Firmagonは、注射用溶液を調製するための粉末と溶媒で構成されています。それに含まれる有効成分はデガレリクスです。
Firmagonは何に使用されますか?
Firmagonは、進行性前立腺がんの患者さんの治療に使用されます。これは、前立腺、つまり男性の膀胱の下に位置し、精液を生成する腺に影響を与える癌です。「進行期」とは、癌が前立腺だけでなく一部のリンパ節にも影響を及ぼしているという事実を意味します。しかし、他の臓器ではありません。それが「ホルモン依存性」癌である場合、つまり、癌がホルモンテストステロンのレベルを下げる治療に反応する場合、Firmagonを使用することはできません。
薬は処方箋がなければ入手できません。
Firmagonはどのように使用されますか?
ファーマゴンは腹部の皮下注射されます。治療は120mgの注射を2回行い、その後月に1回80mgの注射を1回行います。ファーマゴンは静脈や筋肉に注射しないでください。医師は、テストステロンと前立腺特異抗原(PSA)の血中濃度をテストすることにより、Firmagon療法の有効性を確認する必要があります。PSAは前立腺によって産生されるタンパク質であり、前立腺がんの男性に高レベルで存在することがよくあります。
Firmagonは、腎臓や肝臓に深刻な問題がある患者には注意して使用する必要があります。
Firmagonはどのように機能しますか?
テストステロンは、前立腺がん細胞を増殖させる可能性があります。フィルマゴンの有効成分であるデガレリクスは、ゴナドトロピン放出ホルモン拮抗薬であり、天然ホルモンであるゴナドトロピン放出ホルモン(GnRH)の作用を遮断します。通常、GnRHは脳の基部の下垂体を刺激して2つのホルモンを生成し、それによって精巣がテストステロンを生成します。これらのプロセスを阻害することにより、Firmagonは体内のテストステロンの量を減らし、癌性細胞の成長を遅らせます。注射後、Firmagonは皮膚の下にゲル沈着物を形成し、数週間にわたって有効成分をゆっくりと放出します。
Firmagonはどのように研究されてきましたか?
ファーマゴンの効果は、人間で研究される前に、最初に実験モデルでテストされました。
病気のすべての段階で前立腺癌を患う610人の男性を対象とした1つの主要な研究で、Firmagonの2つの用量がリュープロレリンと比較されました。有効性の主な尺度は、テストステロンレベルが治療の最初の年にテストステロンを生成しなかった睾丸を持つ患者で見られたものよりも低かった患者の数でした。

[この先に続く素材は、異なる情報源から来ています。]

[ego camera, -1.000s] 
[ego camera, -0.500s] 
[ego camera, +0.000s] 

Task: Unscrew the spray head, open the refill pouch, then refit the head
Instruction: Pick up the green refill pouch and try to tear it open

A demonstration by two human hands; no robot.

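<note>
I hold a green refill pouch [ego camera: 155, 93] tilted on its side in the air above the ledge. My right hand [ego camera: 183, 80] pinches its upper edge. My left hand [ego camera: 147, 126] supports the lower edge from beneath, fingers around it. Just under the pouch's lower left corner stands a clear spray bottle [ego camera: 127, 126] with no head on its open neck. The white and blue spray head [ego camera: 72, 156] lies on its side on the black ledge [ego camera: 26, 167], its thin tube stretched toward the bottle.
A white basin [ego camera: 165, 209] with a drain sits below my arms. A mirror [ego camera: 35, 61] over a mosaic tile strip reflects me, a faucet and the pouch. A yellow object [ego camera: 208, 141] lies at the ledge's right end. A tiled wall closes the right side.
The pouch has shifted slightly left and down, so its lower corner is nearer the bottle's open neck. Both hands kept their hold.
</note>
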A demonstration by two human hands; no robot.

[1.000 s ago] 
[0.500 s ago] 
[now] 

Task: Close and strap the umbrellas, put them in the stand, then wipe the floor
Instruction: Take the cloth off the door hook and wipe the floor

調査中にFirmagonはどのようなメリットを示しましたか?
Firmagonは、テストステロンレベルの低下においてリュープロレリンと同じくらい効果的であることがわかりました。最初の1年間、月に1回のテストステロンレベルが80 mgの認可用量でFirmagonで治療された患者の97%は、リュープロレリンで治療された患者の96%と比較して目標レベルを下回りました。同様の結果が、月に1回160mgを超える用量でFirmagonで治療された患者で見られました。
Firmagonに関連するリスクは何ですか?
Firmagonに関連する最も一般的な副作用(つまり、10人に1人以上の患者に見られる)は、ほてりや、痛みや発赤などの注射部位の問題です。 Firmagonで報告された副作用の完全なリストについては、添付文書を参照してください。

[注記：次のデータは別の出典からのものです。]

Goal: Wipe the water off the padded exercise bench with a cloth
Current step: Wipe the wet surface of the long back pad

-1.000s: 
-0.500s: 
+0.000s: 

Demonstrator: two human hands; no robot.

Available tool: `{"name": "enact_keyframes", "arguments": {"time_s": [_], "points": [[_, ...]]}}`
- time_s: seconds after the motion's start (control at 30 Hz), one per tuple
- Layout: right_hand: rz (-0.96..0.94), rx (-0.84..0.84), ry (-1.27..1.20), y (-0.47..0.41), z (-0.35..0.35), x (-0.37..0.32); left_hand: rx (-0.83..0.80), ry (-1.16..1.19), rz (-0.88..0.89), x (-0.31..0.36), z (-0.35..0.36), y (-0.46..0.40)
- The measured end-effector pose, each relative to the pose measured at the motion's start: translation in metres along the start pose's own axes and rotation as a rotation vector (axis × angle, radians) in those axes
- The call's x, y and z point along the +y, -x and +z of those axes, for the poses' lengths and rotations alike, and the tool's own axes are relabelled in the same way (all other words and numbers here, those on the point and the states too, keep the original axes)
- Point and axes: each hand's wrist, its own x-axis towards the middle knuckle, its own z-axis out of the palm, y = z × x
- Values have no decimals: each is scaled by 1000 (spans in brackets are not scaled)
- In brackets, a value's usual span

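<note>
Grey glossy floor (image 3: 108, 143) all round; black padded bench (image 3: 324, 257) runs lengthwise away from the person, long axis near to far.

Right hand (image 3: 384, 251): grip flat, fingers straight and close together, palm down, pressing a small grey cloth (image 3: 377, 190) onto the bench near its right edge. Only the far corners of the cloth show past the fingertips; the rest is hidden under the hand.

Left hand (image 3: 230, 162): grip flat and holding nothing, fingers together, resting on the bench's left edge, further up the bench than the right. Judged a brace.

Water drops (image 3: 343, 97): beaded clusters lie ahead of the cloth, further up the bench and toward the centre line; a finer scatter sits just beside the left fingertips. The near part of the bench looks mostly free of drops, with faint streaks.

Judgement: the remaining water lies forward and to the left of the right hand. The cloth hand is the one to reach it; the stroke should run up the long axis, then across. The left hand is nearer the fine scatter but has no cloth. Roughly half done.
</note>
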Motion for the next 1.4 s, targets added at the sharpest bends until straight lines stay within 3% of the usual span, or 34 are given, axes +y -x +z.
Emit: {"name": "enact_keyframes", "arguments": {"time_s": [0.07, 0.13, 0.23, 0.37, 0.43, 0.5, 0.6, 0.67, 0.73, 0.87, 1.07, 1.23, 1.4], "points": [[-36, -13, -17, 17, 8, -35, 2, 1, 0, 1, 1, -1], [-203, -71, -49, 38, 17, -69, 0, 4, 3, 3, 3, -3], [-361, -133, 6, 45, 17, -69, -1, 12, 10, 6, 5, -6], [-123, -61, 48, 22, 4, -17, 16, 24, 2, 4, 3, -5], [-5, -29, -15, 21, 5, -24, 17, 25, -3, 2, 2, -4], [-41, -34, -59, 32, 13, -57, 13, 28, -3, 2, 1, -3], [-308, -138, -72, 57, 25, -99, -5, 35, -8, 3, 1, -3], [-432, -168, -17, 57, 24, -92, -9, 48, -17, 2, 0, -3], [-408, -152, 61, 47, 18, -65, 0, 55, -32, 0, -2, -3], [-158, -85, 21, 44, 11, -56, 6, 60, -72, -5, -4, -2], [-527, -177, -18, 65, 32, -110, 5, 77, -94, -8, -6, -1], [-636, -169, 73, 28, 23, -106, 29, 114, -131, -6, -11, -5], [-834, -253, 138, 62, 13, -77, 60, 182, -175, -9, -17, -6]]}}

フィルマゴンは、デガレリクスまたは他の成分のいずれかに過敏(アレルギー)がある可能性のある患者には使用しないでください。
なぜFirmagonが承認されたのですか?
ヒト用医薬品委員会(CHMP)は、Firmagonが主な研究でリュープロレリンと同じくらい効果的であると述べました。しかし、主な研究では、癌や患者の転帰を直接調べるのではなく、テストステロンレベルに対する薬剤の効果を調べ、リュープロレリンは進行性前立腺癌にのみ使用されるため、委員会は進行性前立腺癌にのみFirmagonの使用を制限することを決定しました。
委員会はまた、Firmagon治療は、「GnRHアゴニスト」(GnRH産生を刺激する他の前立腺癌治療薬)で見られるテストステロンレベルの顕著な一過性の上昇を引き起こさないことに留意した。これは、患者が治療の開始時にテストステロンをブロックするために他の薬を服用する必要がないことを意味します。

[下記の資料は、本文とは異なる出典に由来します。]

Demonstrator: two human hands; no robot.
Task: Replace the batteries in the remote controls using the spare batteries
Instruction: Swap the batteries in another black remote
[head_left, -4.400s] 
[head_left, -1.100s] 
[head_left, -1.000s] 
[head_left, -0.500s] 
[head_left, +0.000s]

したがって、CHMPは、Firmagonの利点は、成人男性の進行性ホルモン依存性前立腺癌の治療に対するリスクよりも大きいと判断しました。委員会は、Firmagonの販売承認の付与を推奨しました。
Firmagonを安全に使用するためにどのような対策が取られていますか?
Firmagonを製造する会社は、薬を処方するすべての加盟国のすべての医師が教材を確実に受け取れるようにすることを約束しています。これらの資料には、Firmagonの安全性に関する情報と薬の投与に関するガイダンスが含まれます。
Firmagonに関するその他の情報:
2009年2月17日、欧州委員会はFerring Pharmaceuticals A / Sに、欧州連合全体で有効なFirmagonの「販売承認」を付与しました。
FirmagonのEPARのフルバージョンについては、ここをクリックしてください。
この要約の最終更新:2009年1月。
このページで公開されているFirmagon-degarelixの情報は、古くなっているか、不完全である可能性があります。この情報の正しい使用法については、免責事項と有用な情報のページを参照してください。